== Task to complete ==
Using the data below, return every line that holds the word "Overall".

Entries taken from a collection:
..........

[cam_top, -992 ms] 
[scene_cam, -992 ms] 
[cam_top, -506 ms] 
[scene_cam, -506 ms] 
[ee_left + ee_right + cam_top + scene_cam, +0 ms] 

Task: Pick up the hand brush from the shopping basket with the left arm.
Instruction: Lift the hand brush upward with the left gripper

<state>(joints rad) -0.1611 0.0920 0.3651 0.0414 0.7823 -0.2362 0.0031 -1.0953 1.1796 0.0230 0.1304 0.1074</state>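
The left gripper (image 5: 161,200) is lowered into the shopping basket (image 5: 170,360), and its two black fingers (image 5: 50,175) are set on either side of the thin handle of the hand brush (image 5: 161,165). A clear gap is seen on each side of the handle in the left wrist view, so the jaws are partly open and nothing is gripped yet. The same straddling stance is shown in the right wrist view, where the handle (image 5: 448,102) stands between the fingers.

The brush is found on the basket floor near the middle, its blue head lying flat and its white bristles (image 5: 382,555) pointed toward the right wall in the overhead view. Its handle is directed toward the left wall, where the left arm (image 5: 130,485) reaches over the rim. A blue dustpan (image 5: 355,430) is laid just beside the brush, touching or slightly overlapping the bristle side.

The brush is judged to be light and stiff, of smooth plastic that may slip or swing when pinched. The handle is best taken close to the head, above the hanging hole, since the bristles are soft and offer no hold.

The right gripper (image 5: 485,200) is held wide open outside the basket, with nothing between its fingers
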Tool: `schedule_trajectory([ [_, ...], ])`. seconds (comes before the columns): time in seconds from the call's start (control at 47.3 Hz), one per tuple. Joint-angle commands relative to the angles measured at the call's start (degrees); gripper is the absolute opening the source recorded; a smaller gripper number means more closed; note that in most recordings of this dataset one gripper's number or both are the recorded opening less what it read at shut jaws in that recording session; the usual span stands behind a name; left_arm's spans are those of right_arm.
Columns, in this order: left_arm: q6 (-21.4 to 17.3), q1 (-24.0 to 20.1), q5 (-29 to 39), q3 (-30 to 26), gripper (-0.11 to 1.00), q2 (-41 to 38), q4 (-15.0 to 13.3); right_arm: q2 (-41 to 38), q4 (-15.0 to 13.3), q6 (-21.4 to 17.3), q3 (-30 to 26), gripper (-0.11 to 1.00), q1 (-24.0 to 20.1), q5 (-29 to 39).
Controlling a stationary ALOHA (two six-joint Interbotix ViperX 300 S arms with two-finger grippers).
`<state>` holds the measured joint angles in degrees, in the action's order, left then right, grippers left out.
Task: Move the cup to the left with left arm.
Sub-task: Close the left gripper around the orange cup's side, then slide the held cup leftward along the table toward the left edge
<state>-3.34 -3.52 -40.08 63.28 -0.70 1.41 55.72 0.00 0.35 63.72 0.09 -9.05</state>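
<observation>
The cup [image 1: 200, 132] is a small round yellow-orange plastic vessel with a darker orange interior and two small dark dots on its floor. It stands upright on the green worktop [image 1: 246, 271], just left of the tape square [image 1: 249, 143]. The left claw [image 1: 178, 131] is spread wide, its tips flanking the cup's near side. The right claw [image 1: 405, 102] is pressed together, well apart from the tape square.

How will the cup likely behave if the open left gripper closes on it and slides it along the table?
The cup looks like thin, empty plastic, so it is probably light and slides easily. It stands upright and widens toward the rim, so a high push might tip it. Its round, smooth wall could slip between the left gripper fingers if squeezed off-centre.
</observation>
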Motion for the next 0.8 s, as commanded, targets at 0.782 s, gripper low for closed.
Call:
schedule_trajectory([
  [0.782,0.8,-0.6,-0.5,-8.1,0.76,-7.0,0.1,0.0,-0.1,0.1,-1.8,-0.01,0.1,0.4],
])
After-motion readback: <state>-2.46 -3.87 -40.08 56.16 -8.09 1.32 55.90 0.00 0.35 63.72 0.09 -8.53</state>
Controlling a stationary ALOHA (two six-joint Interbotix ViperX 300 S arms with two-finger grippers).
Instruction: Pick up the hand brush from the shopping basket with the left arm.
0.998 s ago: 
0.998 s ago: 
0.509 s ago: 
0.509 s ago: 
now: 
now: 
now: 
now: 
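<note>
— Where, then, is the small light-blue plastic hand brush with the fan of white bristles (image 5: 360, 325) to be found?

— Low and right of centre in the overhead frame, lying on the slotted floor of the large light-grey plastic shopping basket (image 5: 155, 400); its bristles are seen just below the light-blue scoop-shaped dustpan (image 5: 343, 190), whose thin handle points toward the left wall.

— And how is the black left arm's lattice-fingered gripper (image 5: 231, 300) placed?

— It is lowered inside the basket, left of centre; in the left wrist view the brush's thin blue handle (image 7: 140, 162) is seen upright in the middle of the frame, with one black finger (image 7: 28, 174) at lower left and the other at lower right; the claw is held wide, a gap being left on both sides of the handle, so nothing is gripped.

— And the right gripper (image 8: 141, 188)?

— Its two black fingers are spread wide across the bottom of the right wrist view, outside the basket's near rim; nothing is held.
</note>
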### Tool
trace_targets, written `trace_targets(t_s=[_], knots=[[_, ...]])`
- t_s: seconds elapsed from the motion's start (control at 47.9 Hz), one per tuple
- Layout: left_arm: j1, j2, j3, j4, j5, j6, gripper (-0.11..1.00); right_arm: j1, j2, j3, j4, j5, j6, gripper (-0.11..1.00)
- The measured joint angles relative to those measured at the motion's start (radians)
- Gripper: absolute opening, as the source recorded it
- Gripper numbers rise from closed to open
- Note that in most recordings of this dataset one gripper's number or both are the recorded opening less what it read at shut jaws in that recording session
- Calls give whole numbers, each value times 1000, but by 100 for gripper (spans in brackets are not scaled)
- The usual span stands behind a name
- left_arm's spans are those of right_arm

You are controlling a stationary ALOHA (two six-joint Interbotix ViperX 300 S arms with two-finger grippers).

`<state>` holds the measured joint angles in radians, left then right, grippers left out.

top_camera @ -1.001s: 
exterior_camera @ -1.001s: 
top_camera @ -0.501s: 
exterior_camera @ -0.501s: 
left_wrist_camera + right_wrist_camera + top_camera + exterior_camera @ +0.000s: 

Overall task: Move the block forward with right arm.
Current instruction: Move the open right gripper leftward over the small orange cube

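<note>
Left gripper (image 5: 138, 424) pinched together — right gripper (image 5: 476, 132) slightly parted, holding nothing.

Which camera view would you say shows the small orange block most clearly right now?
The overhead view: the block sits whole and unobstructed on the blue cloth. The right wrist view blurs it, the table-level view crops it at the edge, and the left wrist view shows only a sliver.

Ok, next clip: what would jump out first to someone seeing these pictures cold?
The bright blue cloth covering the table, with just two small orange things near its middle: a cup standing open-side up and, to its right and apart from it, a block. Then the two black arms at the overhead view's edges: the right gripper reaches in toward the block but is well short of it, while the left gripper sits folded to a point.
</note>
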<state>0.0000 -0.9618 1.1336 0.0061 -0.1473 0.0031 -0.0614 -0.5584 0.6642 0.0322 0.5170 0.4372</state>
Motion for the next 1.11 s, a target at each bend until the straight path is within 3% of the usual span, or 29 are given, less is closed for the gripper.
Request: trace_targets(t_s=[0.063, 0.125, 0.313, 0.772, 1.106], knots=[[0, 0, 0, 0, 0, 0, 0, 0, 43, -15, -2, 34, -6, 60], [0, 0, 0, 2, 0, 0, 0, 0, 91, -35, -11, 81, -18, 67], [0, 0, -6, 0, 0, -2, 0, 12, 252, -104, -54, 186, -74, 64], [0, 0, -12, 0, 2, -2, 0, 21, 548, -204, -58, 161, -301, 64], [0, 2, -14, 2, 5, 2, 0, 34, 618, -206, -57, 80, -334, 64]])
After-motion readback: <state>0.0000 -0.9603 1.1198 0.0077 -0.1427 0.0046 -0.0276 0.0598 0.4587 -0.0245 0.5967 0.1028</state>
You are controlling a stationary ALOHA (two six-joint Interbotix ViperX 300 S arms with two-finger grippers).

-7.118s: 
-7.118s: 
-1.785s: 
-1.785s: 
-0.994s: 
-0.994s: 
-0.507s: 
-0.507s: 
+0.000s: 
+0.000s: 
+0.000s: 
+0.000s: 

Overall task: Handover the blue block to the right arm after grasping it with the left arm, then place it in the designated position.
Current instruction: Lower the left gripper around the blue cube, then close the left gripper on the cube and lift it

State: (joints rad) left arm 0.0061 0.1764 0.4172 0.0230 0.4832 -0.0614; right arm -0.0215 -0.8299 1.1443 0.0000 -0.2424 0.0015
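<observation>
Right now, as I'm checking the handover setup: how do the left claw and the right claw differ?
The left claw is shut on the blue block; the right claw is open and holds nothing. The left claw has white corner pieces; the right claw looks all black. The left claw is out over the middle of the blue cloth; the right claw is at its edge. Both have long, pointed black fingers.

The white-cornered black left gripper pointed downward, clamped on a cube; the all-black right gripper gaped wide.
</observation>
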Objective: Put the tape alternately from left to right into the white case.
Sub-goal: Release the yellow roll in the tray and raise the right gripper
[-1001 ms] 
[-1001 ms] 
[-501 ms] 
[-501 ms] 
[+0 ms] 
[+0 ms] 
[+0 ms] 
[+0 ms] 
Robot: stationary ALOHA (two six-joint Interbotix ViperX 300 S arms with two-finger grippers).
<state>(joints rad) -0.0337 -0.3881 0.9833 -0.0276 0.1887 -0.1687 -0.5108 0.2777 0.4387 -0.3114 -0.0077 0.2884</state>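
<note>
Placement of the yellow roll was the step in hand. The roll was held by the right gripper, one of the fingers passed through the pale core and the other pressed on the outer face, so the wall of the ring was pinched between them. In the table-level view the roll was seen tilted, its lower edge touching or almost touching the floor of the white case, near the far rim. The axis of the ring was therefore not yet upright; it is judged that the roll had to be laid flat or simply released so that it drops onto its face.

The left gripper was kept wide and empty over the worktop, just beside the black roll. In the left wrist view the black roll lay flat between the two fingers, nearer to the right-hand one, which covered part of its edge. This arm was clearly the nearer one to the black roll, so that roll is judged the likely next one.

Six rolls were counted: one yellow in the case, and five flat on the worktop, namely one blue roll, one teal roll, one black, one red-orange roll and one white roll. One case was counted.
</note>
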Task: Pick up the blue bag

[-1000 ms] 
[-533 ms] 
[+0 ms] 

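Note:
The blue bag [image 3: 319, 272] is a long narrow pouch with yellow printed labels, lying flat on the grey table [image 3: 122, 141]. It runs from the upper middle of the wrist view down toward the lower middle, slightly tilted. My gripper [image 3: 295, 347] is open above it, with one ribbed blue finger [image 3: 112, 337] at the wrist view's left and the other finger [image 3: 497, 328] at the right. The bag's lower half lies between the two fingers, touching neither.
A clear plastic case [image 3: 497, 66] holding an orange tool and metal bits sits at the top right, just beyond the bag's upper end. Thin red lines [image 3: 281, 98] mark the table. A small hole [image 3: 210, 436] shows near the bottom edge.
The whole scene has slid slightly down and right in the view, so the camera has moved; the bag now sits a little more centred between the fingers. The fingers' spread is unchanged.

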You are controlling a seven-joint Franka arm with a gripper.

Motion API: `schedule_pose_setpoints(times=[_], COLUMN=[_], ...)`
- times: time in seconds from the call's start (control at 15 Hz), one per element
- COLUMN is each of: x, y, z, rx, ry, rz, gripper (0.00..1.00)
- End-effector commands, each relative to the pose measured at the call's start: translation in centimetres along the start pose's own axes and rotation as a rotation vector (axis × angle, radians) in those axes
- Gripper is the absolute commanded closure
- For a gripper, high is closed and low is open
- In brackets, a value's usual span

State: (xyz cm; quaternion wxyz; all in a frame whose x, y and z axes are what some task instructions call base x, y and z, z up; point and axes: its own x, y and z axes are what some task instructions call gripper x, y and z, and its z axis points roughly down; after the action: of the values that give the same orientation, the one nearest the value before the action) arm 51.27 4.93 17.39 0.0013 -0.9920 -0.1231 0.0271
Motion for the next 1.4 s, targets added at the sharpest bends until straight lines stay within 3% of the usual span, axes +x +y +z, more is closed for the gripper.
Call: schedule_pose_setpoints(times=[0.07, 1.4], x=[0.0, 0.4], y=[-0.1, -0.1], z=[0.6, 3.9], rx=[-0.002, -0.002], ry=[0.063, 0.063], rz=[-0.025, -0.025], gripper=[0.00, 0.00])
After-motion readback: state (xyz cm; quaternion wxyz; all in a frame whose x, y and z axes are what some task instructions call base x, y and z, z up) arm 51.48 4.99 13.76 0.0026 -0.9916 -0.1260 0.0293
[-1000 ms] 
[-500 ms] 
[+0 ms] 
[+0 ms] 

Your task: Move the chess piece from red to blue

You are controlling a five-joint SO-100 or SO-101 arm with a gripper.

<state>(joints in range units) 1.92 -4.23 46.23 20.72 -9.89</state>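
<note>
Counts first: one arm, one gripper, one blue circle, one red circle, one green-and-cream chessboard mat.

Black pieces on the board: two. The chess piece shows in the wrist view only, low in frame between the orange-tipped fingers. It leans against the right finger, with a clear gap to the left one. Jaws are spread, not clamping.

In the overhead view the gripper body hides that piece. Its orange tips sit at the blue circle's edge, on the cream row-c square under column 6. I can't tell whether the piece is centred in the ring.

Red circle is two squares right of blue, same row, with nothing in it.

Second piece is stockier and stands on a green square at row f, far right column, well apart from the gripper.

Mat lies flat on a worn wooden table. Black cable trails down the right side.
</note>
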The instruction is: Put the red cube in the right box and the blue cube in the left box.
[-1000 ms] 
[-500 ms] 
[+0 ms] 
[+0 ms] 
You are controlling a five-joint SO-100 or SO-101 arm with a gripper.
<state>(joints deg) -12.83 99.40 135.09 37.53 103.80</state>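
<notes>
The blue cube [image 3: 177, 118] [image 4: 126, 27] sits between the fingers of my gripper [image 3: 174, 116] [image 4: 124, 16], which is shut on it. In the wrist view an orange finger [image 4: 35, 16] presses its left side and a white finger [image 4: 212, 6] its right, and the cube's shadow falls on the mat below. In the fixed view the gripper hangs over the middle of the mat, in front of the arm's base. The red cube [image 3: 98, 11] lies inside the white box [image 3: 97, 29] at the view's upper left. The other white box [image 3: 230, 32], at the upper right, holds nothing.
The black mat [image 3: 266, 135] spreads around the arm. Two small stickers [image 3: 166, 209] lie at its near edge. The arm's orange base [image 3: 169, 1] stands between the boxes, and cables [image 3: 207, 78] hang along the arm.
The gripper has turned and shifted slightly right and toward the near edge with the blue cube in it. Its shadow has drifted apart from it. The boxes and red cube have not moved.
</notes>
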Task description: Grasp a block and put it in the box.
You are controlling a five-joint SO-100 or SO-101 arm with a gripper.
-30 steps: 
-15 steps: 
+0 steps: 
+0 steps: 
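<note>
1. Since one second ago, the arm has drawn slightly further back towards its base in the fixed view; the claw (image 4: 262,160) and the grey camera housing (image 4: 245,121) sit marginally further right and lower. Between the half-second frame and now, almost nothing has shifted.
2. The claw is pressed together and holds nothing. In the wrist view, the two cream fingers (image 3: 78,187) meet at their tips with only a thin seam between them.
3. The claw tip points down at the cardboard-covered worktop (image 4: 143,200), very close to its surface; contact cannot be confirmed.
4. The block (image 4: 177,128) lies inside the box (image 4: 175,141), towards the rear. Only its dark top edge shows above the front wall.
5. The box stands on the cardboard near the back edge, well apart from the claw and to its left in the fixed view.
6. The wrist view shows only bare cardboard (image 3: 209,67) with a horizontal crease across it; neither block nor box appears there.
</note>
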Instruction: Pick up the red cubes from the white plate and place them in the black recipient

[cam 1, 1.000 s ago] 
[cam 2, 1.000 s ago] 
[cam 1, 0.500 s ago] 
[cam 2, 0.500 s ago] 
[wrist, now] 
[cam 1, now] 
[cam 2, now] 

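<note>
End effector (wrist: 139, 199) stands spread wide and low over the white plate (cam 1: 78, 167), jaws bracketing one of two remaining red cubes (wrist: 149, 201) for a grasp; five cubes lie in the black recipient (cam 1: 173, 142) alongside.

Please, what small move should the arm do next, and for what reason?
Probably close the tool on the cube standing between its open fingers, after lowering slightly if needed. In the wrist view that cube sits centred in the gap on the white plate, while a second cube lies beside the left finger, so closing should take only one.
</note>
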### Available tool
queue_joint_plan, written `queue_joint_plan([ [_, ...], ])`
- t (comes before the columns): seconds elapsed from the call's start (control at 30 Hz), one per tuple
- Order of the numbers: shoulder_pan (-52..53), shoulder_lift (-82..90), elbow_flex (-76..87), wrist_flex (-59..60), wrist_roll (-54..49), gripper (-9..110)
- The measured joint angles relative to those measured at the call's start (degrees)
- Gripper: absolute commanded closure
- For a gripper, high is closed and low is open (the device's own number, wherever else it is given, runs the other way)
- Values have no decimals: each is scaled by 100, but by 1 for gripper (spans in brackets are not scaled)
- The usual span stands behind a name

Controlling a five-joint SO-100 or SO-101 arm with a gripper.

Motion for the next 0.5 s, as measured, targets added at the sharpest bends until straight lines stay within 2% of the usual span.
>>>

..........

== Output for this task ==
Overall task: Move the block forward with right arm.
Overall task: Handover the blue block to the right arm after grasping it with the left arm, then place it in the designated position.

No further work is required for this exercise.